Thanksgiving in Prayer (Colossians 1.3, 12, and 4.2): As Paul undertakes to write this letter, he shows us his own heart, since he immediately goes to thanksgiving: “We always thank God, the Father of our Lord Jesus Christ, when we pray for you” (1.3). It was a regular part of his praying to think of reasons for gratitude with regard to these Christians he’d likely never met but only heard of. We know this is not a throwaway sentiment because in each chapter he comes back to thanksgiving.

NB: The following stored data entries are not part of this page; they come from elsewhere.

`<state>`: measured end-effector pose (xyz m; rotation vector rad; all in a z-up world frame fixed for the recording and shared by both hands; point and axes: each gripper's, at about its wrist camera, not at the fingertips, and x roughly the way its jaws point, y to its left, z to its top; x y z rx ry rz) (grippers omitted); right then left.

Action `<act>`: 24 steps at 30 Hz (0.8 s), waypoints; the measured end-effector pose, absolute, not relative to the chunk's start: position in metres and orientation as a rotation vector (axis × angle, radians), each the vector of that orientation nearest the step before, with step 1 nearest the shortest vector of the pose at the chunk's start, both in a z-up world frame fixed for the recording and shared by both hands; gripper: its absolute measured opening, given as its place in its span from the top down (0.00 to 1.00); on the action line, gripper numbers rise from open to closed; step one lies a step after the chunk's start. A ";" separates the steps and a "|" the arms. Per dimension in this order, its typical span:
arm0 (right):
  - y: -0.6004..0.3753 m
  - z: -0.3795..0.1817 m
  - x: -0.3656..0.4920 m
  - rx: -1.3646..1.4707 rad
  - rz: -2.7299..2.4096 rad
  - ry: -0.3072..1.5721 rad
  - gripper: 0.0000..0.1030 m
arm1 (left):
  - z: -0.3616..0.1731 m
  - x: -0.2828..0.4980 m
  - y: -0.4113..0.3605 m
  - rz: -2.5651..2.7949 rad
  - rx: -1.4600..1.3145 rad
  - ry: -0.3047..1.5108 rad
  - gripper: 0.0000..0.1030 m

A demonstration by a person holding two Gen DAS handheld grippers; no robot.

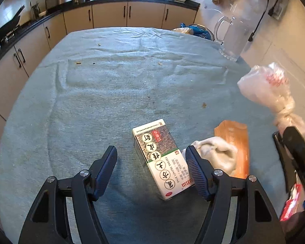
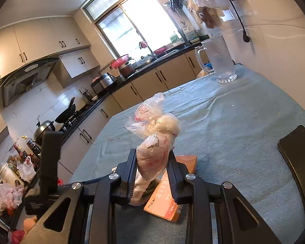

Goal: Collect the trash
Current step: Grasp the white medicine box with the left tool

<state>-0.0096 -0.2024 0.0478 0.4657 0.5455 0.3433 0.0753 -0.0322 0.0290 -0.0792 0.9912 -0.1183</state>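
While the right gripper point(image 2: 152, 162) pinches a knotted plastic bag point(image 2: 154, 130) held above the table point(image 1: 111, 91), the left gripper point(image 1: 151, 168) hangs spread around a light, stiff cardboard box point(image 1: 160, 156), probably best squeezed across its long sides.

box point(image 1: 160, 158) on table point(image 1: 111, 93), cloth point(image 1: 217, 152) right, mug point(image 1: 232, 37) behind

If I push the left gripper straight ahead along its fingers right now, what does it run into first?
Most likely the white and green box: it lies on the grey tablecloth between the open fingers of the left gripper, nearer the right finger. Height above the cloth is unclear, so it might pass over.
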 end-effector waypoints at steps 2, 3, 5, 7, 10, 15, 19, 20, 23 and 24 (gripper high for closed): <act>-0.198 0.048 -0.010 0.449 0.356 0.546 0.70 | 0.030 0.070 -0.029 -0.123 -0.052 0.974 0.36; -0.196 0.049 -0.010 0.439 0.364 0.544 0.70 | 0.030 0.068 -0.029 -0.131 -0.040 0.967 0.39; -0.194 0.050 -0.010 0.424 0.379 0.537 0.70 | 0.031 0.059 -0.024 -0.149 -0.022 0.951 0.44; -0.188 0.050 -0.010 0.402 0.397 0.538 0.70 | 0.030 0.050 -0.018 -0.161 -0.019 0.937 0.45; -0.181 0.051 -0.010 0.369 0.411 0.538 0.70 | 0.027 0.043 -0.016 -0.175 -0.028 0.934 0.45; -0.175 0.051 -0.012 0.330 0.416 0.522 0.70 | 0.011 0.043 -0.027 -0.156 0.025 0.950 0.59; -0.173 0.050 -0.012 0.323 0.415 0.527 0.70 | 0.014 0.038 -0.017 -0.165 -0.015 0.936 0.68; -0.172 0.050 -0.012 0.318 0.416 0.528 0.70 | 0.016 0.036 -0.013 -0.157 -0.020 0.924 0.68; -0.168 0.050 -0.013 0.301 0.426 0.527 0.70 | 0.021 0.025 0.002 -0.129 -0.030 0.879 0.68; -0.166 0.050 -0.014 0.292 0.431 0.526 0.70 | 0.023 0.022 0.006 -0.122 -0.033 0.869 0.68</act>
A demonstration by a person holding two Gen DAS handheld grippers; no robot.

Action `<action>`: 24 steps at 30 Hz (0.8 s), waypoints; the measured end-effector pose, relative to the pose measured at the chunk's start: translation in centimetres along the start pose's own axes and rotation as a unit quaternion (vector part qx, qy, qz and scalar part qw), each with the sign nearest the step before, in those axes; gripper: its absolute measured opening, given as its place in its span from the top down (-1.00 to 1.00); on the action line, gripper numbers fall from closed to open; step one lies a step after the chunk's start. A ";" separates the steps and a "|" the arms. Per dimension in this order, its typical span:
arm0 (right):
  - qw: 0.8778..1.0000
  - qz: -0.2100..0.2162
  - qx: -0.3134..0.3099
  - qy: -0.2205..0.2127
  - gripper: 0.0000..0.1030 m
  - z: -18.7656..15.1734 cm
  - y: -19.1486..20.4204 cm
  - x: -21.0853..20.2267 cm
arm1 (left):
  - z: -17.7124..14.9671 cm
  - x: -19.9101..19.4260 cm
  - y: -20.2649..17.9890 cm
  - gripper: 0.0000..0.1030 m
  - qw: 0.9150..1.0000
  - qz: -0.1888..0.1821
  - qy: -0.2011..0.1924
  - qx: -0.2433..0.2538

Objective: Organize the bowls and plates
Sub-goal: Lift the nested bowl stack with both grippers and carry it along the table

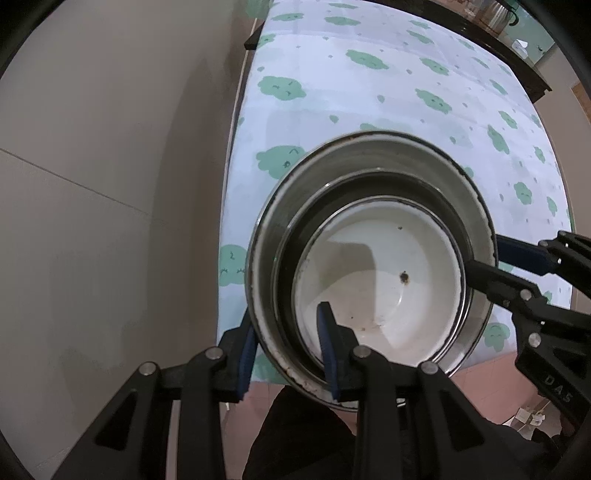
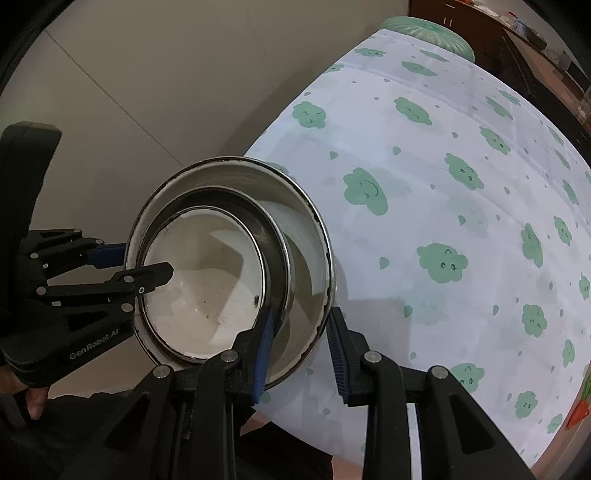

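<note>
Three nested bowls hang over the near left edge of the table: a large metal outer bowl [image 1: 280,206] [image 2: 306,229], a dark steel middle bowl [image 1: 369,184] [image 2: 221,199] and a white inner bowl [image 1: 376,273] [image 2: 207,280]. My left gripper [image 1: 288,354] is shut on the stack's near rim, one finger outside the outer wall and the other inside the white bowl. My right gripper [image 2: 301,354] is shut on the opposite rim, straddling the outer wall. Each view shows the other gripper across the stack: the right gripper [image 1: 506,264] and the left gripper [image 2: 133,266].
The table [image 1: 369,92] [image 2: 443,184] wears a white cloth with green clouds. A beige wall [image 1: 110,184] runs along its left side. Dark furniture [image 1: 517,62] stands beyond the far end, with a green round object [image 2: 428,33] nearby. An orange item [image 2: 581,410] lies at the right edge. The person's dark clothing [image 1: 295,435] is below.
</note>
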State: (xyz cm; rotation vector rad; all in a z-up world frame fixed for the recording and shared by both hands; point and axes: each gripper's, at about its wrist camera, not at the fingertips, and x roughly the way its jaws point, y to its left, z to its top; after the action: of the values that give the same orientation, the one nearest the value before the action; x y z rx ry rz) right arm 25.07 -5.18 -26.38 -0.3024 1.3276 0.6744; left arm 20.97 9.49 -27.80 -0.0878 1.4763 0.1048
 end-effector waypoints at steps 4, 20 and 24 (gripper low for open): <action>1.000 -0.001 -0.001 0.000 0.38 0.2 0.2 0.3 | 0.1 0.9 0.4 0.44 1.000 -0.005 0.010 -0.008; 1.000 -0.004 -0.001 0.023 0.38 0.4 0.2 2.9 | -0.3 3.5 0.8 0.44 0.999 -0.006 0.030 -0.010; 1.000 -0.004 -0.003 0.024 0.38 0.4 0.1 3.0 | -0.3 3.6 0.5 0.44 0.999 -0.002 0.031 -0.005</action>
State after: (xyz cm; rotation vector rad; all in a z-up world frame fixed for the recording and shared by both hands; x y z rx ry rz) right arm 25.59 -4.00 -29.14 -0.3303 1.3704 0.6679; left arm 20.93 10.03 -31.39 -0.1031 1.5385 0.1074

So, starting in v.9, we have a sample of how he remembers them in prayer with thanksgiving: “we have not ceased to pray for you, asking that…giving thanks to the Father, who has qualified you to share in the inheritance of the saints in light. He has delivered us from the domain of darkness and transferred us to the kingdom of his beloved Son, in whom we have redemption, the forgiveness of sins” (1.12-14). He doesn’t likely know these folks personally, but he can’t help but be grateful – and here his thanksgiving is for what God has done for them. “The kinds of things for which Paul thanks God are the kinds of things for which Paul asks…The frequency with which he links his thanksgiving for signs of grace in the lives of this or that group of believers, with his petitions for more signs of grace in the lives of the same believers, cannot be accidental” (D.A. Carson, “A Call to Spiritual Renewal,” 99-100). Paul prays for these disciples to grow fuller in Christ’s and the Father’s resources, and gives thanks for it happening.

Finally, as Paul begins to wind down his letter he comes back to this theme and pattern and invites the Colossian disciples to join with him in thanksgiving in prayer: “Continue steadfastly in prayer, being watchful in it with thanksgiving” (4.2). Like a hunter on a deer stand, or a referee in a ball game, we’re to be “watchful” in our prayers with the goal of gratitude! Thanksgiving in prayer!

Thanksgiving in Life (Colossians 2.6-7; 3.17): Next Paul moves, in the second chapter, to encourage them to a deeper, fuller, more firmly-grounded life in Christ, and watch how thanksgiving crops up: “Therefore, as you received Christ Jesus the Lord, so walk in him, rooted and built up in him and established in the faith, just as you were taught, abounding in thanksgiving” (2.6-7). The pattern of our Christian walk is all wrapped up in gratitude: abounding in the rootedness, the fruit-bearing, the Faith, the lived-out-life of reliance on Christ with thanksgiving! Our life is thanksgiving (guilt à grace à gratitude). 1 Thessalonians 5.16-18. Yes, our lives are thanksgiving: “And whatever you do, in word or deed, do everything in the name of the Lord Jesus, giving thanks to God the Father through him” (3.17). Doing – in word or deed – doing it all in the name of, for the honor of, the Lord Jesus, and merging with that is “giving thanks” to the Father through the Jesus our lives are lived in honor of.


How fitting, then, to be known as a thanksgiving people. Not grateful to nothingness and nobody but grateful to God who has liberated us, adopted us, forgiveness us, claimed us, commissioned us. Grateful to Christ through whom we have all of these gems and godsends. Grateful at all times and in all places, but not – like Kalik – expecting it will come back to us, but doing it because, simply, it’s good and right and faith-filled. And that thanksgiving, then, becomes part of our fiber and formation; and becomes felt and smelt all around us, and becomes an integral part of our witness of the Faithful Lord. “Oh give thanks to the LORD; call upon his name; make known his deeds among the peoples!... Oh give thanks to the LORD, for he is good; for his steadfast love endures forever” (1 Chronicles 16.8 and 34)!